[Start of Attachment]

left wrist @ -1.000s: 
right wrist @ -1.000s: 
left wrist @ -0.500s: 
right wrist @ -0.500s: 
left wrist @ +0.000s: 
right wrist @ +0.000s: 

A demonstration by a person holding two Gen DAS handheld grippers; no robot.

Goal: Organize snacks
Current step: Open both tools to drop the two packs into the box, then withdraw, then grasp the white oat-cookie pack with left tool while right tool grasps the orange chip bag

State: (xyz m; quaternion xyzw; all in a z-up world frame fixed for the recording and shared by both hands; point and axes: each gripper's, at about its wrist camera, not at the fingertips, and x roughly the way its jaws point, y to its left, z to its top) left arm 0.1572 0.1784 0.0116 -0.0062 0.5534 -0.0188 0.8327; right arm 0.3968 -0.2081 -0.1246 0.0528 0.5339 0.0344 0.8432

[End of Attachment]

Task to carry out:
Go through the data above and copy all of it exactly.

Reply:
left wrist @ -1.000s: 
right wrist @ -1.000s: 
left wrist @ -0.500s: 
right wrist @ -0.500s: 
left wrist @ +0.000s: 
right wrist @ +0.000s: 

A demonstration by a person holding two Gen DAS handheld grippers; no robot.

Goal: Organize snacks
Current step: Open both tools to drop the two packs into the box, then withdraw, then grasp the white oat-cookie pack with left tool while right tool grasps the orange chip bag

State: (xyz m; quaternion xyzw; all in a z-up world frame fixed for the recording and shared by both hands; point and axes: each gripper's, at about its wrist camera, not at the fingertips, and x roughly the way its jaws point, y to its left, z to its top) left arm 0.1572 0.1784 0.0116 -0.0062 0.5534 -0.0188 0.8327; right arm 0.3968 -0.2081 -0.1246 0.0528 0.5339 0.0344 0.8432

No further output is given for this exercise.